Task:
Retype exactly the lines from the one holding "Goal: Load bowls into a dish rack" through the final line of the data, both included.

[Records drawn from a dataset]

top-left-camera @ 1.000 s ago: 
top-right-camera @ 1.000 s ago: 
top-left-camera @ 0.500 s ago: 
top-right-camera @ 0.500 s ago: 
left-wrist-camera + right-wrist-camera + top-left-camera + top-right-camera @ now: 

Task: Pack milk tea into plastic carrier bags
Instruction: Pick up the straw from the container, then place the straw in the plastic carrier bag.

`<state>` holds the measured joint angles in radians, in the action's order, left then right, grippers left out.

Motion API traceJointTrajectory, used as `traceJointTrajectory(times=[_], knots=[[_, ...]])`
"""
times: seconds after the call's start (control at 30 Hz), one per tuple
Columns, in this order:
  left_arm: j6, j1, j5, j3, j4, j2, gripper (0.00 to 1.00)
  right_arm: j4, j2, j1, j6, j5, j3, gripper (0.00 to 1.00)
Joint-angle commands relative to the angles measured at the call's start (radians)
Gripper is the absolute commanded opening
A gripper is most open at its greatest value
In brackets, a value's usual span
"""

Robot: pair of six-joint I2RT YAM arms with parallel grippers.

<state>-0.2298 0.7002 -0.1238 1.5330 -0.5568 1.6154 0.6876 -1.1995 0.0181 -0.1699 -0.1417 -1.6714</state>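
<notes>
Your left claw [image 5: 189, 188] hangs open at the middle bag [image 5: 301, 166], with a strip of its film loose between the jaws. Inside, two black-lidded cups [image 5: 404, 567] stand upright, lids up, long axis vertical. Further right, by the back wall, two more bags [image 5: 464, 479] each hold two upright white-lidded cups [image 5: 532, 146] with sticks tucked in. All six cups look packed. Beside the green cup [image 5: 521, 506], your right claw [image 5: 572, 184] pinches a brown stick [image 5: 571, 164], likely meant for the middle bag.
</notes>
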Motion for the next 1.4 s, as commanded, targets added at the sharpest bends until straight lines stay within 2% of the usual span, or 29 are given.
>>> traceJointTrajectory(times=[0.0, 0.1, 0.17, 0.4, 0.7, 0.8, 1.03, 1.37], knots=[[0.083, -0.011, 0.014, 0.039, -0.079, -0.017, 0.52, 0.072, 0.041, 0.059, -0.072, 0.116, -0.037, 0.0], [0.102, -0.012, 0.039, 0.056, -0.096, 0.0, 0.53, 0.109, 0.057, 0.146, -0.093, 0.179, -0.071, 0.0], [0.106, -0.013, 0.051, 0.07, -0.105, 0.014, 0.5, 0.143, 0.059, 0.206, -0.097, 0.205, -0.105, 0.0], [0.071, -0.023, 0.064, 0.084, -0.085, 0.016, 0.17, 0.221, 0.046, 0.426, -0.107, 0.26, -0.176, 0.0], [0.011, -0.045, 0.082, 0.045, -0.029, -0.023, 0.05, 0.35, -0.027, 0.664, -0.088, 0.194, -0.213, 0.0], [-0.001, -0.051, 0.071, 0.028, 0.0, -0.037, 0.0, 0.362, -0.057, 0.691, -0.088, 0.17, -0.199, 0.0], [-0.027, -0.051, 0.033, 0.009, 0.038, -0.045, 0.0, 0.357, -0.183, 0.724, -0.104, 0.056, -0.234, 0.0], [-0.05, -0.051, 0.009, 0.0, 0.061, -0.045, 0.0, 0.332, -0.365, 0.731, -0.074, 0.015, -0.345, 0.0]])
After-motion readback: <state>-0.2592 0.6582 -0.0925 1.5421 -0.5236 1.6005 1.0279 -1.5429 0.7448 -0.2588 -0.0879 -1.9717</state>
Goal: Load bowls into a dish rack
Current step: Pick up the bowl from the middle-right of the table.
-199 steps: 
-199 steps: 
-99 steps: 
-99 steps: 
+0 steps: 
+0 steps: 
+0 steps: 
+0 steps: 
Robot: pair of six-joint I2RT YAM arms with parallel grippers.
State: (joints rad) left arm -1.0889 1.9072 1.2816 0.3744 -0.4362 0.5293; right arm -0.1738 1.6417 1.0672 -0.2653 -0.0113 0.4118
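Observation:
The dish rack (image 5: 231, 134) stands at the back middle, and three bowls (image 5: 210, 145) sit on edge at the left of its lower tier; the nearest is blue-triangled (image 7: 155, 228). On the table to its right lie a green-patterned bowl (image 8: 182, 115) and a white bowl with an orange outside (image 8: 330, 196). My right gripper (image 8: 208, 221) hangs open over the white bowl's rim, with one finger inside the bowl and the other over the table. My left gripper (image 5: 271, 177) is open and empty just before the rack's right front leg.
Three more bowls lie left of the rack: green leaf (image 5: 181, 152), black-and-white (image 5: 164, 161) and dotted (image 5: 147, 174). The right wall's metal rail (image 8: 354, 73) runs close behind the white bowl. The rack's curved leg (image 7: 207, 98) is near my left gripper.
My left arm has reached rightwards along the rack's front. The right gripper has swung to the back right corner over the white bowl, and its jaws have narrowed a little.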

The answer:
Goal: Load bowls into a dish rack
Current step: Pick up the bowl from the middle-right of the table.
-199 steps: 
-199 steps: 
-99 steps: 
-99 steps: 
+0 steps: 
+0 steps: 
+0 steps: 
+0 steps: 
Robot: pair of six-joint I2RT YAM arms with parallel grippers.
State: (joints rad) left arm -1.0889 1.9072 1.2816 0.3744 -0.4362 0.5293; right arm -0.1738 1.6417 1.0672 -0.2653 -0.0113 0.4118
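Observation:
The dish rack (image 5: 231, 134) stands at the back middle, and three bowls (image 5: 210, 145) sit on edge at the left of its lower tier; the nearest is blue-triangled (image 7: 155, 228). On the table to its right lie a green-patterned bowl (image 8: 182, 115) and a white bowl with an orange outside (image 8: 330, 196). My right gripper (image 8: 208, 221) hangs open over the white bowl's rim, with one finger inside the bowl and the other over the table. My left gripper (image 5: 271, 177) is open and empty just before the rack's right front leg.
Three more bowls lie left of the rack: green leaf (image 5: 181, 152), black-and-white (image 5: 164, 161) and dotted (image 5: 147, 174). The right wall's metal rail (image 8: 354, 73) runs close behind the white bowl. The rack's curved leg (image 7: 207, 98) is near my left gripper.
My left arm has reached rightwards along the rack's front. The right gripper has swung to the back right corner over the white bowl, and its jaws have narrowed a little.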

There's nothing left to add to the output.